» **PROBLEM TO SOLVE**
In the entries that follow, find the line containing "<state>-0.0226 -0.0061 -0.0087"; from there, copy every line exactly through the line containing "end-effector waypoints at".

(Dataset entries)
★ ★ ★ ★ ★ ★ ★

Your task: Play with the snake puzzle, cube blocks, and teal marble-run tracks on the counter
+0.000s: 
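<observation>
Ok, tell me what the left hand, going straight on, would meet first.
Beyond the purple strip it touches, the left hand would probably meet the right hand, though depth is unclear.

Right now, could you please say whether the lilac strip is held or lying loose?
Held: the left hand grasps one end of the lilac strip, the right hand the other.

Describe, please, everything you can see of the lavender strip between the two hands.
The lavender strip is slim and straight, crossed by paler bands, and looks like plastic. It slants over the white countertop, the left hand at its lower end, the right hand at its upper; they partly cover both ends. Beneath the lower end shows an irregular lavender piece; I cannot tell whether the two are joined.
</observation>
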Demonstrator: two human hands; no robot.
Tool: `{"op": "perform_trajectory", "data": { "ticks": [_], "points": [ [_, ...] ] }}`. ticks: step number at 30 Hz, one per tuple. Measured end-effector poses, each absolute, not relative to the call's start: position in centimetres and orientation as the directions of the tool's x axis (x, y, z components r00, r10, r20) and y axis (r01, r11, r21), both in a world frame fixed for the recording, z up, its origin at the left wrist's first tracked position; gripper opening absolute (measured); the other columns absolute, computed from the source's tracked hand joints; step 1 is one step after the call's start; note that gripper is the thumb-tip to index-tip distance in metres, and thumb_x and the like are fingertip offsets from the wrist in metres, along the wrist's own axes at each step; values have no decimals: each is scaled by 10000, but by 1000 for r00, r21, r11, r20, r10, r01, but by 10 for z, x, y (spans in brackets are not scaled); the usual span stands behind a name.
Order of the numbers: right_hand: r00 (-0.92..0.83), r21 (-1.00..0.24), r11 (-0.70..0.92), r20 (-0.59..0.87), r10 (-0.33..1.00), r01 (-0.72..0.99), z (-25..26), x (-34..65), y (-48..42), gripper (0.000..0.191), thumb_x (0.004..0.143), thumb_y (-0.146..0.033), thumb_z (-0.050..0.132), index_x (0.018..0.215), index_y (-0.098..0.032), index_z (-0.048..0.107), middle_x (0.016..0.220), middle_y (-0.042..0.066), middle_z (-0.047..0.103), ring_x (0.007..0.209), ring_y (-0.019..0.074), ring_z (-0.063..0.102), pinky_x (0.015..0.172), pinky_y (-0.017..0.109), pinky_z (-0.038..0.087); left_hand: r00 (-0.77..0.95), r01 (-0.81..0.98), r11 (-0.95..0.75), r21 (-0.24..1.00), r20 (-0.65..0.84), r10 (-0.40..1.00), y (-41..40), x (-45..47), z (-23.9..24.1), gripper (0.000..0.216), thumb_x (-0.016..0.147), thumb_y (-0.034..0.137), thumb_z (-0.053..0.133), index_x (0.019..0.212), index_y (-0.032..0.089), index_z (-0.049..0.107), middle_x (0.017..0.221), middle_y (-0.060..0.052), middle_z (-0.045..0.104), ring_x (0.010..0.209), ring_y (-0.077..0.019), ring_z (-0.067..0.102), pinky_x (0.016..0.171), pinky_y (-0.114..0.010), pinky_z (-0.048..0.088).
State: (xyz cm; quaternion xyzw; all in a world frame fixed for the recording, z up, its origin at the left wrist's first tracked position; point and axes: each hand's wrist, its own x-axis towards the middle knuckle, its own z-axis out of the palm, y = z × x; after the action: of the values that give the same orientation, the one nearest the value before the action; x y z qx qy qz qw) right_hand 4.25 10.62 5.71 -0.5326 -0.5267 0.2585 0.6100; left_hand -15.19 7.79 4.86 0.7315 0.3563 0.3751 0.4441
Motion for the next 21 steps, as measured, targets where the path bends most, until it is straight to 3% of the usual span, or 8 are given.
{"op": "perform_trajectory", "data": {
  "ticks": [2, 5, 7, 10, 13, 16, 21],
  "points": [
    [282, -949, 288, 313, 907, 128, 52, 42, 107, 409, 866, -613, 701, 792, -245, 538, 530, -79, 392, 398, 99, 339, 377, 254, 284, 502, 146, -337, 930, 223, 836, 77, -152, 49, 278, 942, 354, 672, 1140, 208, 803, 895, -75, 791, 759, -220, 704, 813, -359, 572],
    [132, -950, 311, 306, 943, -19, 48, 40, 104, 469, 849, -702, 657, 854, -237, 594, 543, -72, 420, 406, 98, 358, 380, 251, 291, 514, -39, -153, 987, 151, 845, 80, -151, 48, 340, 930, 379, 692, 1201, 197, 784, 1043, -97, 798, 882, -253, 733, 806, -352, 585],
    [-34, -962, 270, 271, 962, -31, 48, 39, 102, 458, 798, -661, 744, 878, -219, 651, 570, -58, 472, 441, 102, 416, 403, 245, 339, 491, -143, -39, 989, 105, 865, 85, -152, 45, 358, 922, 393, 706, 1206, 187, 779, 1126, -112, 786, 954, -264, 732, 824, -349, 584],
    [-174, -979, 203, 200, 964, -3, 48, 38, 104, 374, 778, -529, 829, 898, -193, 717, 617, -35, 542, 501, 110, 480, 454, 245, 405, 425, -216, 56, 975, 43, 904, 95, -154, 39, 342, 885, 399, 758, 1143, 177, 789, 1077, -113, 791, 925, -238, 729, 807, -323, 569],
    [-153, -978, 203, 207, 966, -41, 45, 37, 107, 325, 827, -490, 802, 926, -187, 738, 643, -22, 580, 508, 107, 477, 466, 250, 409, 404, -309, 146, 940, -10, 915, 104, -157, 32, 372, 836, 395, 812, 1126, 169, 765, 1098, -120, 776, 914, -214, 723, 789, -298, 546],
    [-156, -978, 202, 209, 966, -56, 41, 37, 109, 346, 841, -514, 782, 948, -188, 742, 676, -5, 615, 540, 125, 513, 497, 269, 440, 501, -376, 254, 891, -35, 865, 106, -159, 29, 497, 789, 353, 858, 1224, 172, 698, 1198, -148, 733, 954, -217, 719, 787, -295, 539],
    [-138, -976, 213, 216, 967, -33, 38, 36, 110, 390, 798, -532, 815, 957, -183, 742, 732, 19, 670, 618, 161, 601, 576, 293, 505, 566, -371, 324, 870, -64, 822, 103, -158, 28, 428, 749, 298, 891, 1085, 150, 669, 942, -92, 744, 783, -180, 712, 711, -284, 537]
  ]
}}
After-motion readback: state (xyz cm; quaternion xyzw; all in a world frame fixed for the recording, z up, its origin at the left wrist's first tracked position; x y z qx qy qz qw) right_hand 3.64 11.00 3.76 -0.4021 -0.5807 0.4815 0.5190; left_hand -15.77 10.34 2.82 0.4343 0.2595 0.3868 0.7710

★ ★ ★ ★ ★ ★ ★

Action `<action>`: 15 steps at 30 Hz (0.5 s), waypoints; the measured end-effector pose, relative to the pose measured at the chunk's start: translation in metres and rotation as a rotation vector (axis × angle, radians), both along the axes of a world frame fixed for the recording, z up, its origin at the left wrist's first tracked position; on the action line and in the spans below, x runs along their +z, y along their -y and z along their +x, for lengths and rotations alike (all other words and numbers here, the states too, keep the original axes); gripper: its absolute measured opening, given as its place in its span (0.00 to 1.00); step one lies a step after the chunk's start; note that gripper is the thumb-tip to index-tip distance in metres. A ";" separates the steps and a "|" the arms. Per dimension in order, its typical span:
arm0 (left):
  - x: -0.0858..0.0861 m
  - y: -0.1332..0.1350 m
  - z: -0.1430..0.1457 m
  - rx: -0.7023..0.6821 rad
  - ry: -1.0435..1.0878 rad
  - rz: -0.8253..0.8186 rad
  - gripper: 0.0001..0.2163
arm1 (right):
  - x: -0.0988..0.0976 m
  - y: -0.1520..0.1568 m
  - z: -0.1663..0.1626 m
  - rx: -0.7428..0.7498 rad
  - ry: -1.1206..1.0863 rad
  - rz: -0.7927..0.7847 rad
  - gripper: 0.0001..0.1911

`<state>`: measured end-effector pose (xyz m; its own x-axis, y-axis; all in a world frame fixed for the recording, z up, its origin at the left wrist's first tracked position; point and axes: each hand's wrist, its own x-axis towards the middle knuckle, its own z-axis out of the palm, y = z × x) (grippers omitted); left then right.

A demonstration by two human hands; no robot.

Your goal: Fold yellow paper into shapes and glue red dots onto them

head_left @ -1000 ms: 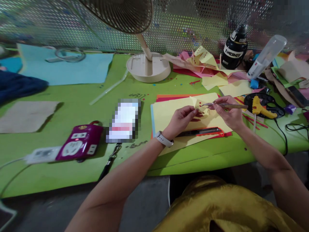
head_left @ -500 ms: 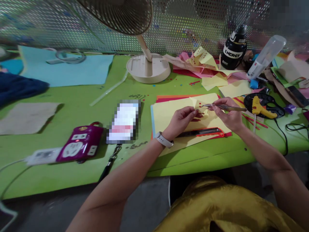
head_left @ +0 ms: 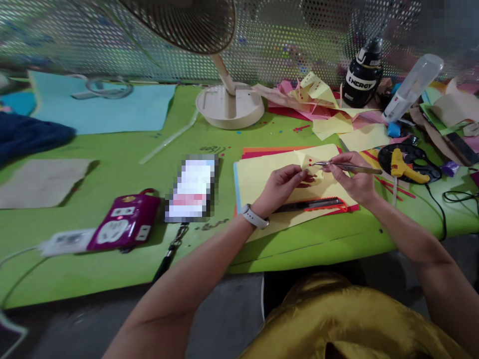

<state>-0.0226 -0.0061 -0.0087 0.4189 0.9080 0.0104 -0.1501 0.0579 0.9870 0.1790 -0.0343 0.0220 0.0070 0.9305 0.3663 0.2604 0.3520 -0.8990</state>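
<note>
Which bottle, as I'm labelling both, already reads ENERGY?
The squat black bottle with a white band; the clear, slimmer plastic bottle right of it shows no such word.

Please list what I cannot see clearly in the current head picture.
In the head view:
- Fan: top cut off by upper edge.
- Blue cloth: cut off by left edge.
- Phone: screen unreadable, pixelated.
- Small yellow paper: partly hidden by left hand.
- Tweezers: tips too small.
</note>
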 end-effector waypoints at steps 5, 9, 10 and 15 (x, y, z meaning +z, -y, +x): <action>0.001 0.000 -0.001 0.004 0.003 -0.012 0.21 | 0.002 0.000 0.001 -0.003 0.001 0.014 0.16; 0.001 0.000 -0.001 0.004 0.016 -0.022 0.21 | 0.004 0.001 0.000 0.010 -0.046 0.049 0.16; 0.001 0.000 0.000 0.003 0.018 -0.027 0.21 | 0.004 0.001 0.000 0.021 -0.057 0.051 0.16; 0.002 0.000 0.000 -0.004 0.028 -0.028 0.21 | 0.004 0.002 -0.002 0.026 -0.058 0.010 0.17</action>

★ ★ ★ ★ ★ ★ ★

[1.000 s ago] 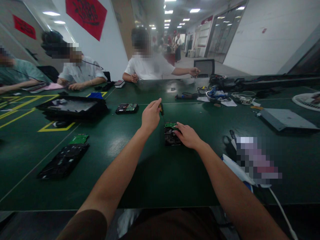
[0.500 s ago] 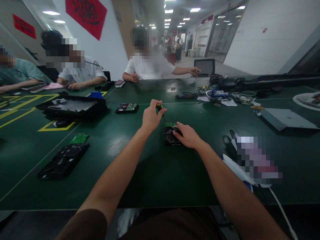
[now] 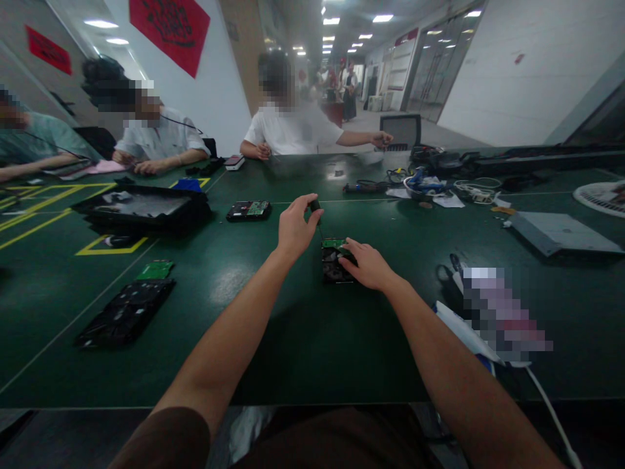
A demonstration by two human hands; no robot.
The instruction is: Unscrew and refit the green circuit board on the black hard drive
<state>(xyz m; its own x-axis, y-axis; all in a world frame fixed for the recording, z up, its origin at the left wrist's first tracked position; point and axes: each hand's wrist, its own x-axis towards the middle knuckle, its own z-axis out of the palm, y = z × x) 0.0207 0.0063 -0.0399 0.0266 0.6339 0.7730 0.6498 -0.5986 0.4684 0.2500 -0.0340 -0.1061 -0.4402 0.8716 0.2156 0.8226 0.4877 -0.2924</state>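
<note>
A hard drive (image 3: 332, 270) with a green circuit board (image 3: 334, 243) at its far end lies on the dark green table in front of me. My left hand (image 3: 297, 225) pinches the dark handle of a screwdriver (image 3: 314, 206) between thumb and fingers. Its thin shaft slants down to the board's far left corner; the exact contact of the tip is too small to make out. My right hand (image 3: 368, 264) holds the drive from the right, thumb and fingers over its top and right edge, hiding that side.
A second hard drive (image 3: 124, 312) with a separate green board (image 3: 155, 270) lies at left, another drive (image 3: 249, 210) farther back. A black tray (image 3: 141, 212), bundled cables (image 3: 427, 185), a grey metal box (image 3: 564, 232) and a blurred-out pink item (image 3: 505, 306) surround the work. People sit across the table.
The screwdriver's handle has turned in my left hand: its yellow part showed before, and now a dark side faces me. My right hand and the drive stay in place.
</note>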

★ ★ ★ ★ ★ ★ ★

» **OUTPUT FOR THIS TASK**
<state>-0.0226 -0.0061 -0.0087 0.4189 0.9080 0.0104 -0.1501 0.0579 0.9870 0.1790 -0.0343 0.0220 0.0070 0.9305 0.3663 0.2604 0.3520 -0.8990</state>
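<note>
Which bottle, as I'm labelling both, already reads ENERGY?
The squat black bottle with a white band; the clear, slimmer plastic bottle right of it shows no such word.

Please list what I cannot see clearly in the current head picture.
In the head view:
- Fan: top cut off by upper edge.
- Blue cloth: cut off by left edge.
- Phone: screen unreadable, pixelated.
- Small yellow paper: partly hidden by left hand.
- Tweezers: tips too small.
</note>
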 end-effector waypoints at steps 5, 9, 10 and 15 (x, y, z meaning +z, -y, +x): <action>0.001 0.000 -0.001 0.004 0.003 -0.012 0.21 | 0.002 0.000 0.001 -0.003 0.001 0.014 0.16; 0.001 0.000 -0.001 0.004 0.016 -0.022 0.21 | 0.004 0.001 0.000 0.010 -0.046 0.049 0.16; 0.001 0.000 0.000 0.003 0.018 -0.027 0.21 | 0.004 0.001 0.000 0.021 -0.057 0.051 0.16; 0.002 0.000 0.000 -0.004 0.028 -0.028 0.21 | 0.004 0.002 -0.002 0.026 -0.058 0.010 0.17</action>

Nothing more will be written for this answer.